30 Cation Exchange Capacity (CEC) Calculations
Rivka Fidel
- Identify which CEC formula is appropriate to use with provided data
- Calculate cation exchange capacity using 3 approaches:
- Sum of exchangeable cations
- Weighted average of colloid CEC’s
- Quantification of displaced cations
Ways to Measure CEC
CEC stands for cation exchange capacity, the total amount of cations a soil can retain, measured in cmolc/kg (or meq/100g, but here we’ll stick with cmolc/kg).
There are 3 ways to measure and calculate CEC:
- Quantify and sum up the exchangeable cations, in cmolc/kg
- Take a weighted average of important colloids’ known CEC’s
- Cation displacement:
- Replace all of the cations on the surface with NH4+
- displace the NH4+ with K+
- Measure the displaced NH4+ in solution
- Convert units NH4+ was measured in to cmolc/kg
Some instructors may require you to learn just one of these, whereas others may require all 3. Requirements for a lab course may differ from a lecture course.

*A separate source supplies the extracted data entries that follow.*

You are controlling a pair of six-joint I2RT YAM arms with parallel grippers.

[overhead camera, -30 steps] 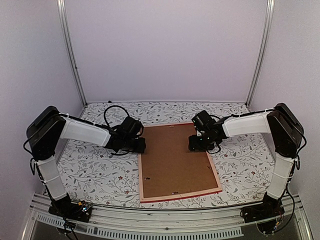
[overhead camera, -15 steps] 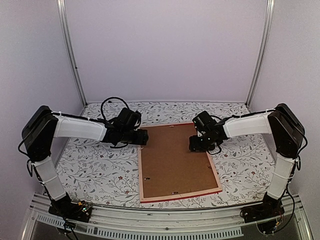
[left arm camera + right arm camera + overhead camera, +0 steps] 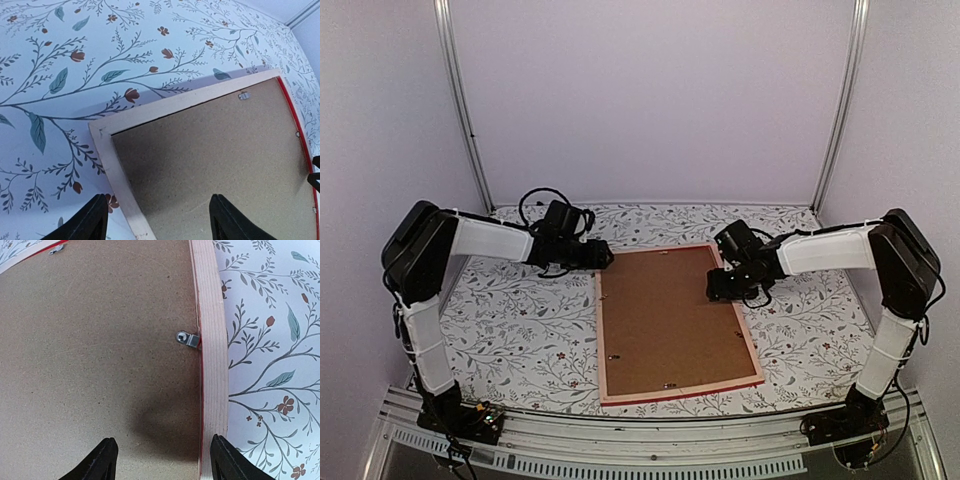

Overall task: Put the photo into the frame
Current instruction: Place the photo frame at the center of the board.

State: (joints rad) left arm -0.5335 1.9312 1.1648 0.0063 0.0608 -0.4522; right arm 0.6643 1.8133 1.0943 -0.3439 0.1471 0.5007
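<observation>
The frame (image 3: 601, 345) lies face down on the floral table, pale wood back up, a red edge along its near side. A brown backing board (image 3: 670, 315) fills it, so the photo is hidden. My left gripper (image 3: 606, 257) hovers open over the frame's far left corner. In the left wrist view its fingers (image 3: 97, 215) straddle the pale rail (image 3: 117, 170) and the board's edge (image 3: 215, 150). My right gripper (image 3: 721, 285) stands open over the right rail. The right wrist view shows the board (image 3: 100, 340) and rail (image 3: 210, 340) between the jaws of that gripper (image 3: 162, 442).
Small metal clips hold the board at the rails: one by the right rail (image 3: 187, 338), one at the far rail (image 3: 243, 95). The floral tablecloth (image 3: 520, 330) spreads either side of the frame. Grey walls and metal posts (image 3: 460, 110) enclose the table.
My left gripper has moved from the frame's left rail towards its far left corner, and its jaws have opened wider. The right gripper has shifted slightly to the right.
</observation>
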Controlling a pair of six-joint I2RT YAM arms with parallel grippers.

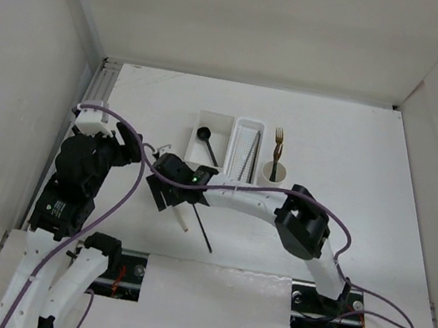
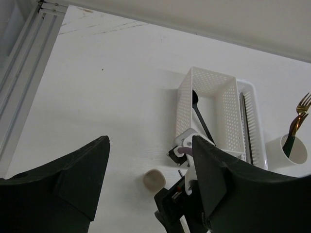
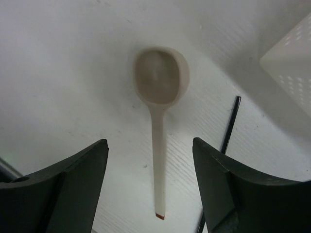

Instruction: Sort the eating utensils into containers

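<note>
Top external puts me at roughly half done. I see the black spoon (image 1: 206, 138) lying in the square box (image 1: 214, 117). Some thin metal sticks (image 1: 248, 154) are in the narrow basket (image 1: 249, 122) next to it, and the gold fork (image 1: 278, 140) stands tines-up in the round cup (image 1: 279, 177). I can't count the sticks from here.

Left out on the table (image 1: 356, 154):
- the beige spoon (image 3: 158, 121), lying flat, hollow side up as far as I can tell
- one black chopstick (image 3: 228, 131) just beside it, not touching

Both sit near the box's front corner, outside it. No brown fork shows in any view, so I can't say where it is.

Wrist cam shows the right gripper (image 3: 149, 145) spread wide and hovering over the beige spoon. The handle runs between its two fingers, with no contact that I can see. My read is that this is the pre-grasp for the spoon, which I'd expect to join the black spoon in the square box. After that the black chopstick should go to the basket.

On the other side, the left gripper (image 2: 149, 141) is also spread wide and holds nothing. It sits off to the left of the containers, apart from all the cutlery.

Risk as I see it: the spoon handle is slim and flat on the table. The close has to come down low and centred, or the fingers may ride over it.
</note>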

Approach 1: Quantify and Sum Up Exchangeable Cations
Method
In the first approach, all exchangeable cations are extracted from the soil and then measured. There are various ways to do this, but here’s an example:
- Shake up soil with ~1 M BaCl2, SrCl2, or NH4Cl, or (NH4)2SO4 solution for 24h
- Allow to settle and filter the supernatant
- Analyze the filtered supernatant for common exchangeable cations in soil, namely: Al3+, Ca2+, Mg2+, K+, Na+ . This is often done with an atomic adsorption analyzer, ion selective electrode, or Inductively Coupled Plasma Mass Spectrometry (ICP-MS).
- NH4+ can be analyzed only if it is not used in step 1
- H+ can be analyzed by measuring pH, but this “exchangeable” cation isn’t always exchangeable, and the method isn’t always accurate. The issues with the method go beyond the scope of this book, however.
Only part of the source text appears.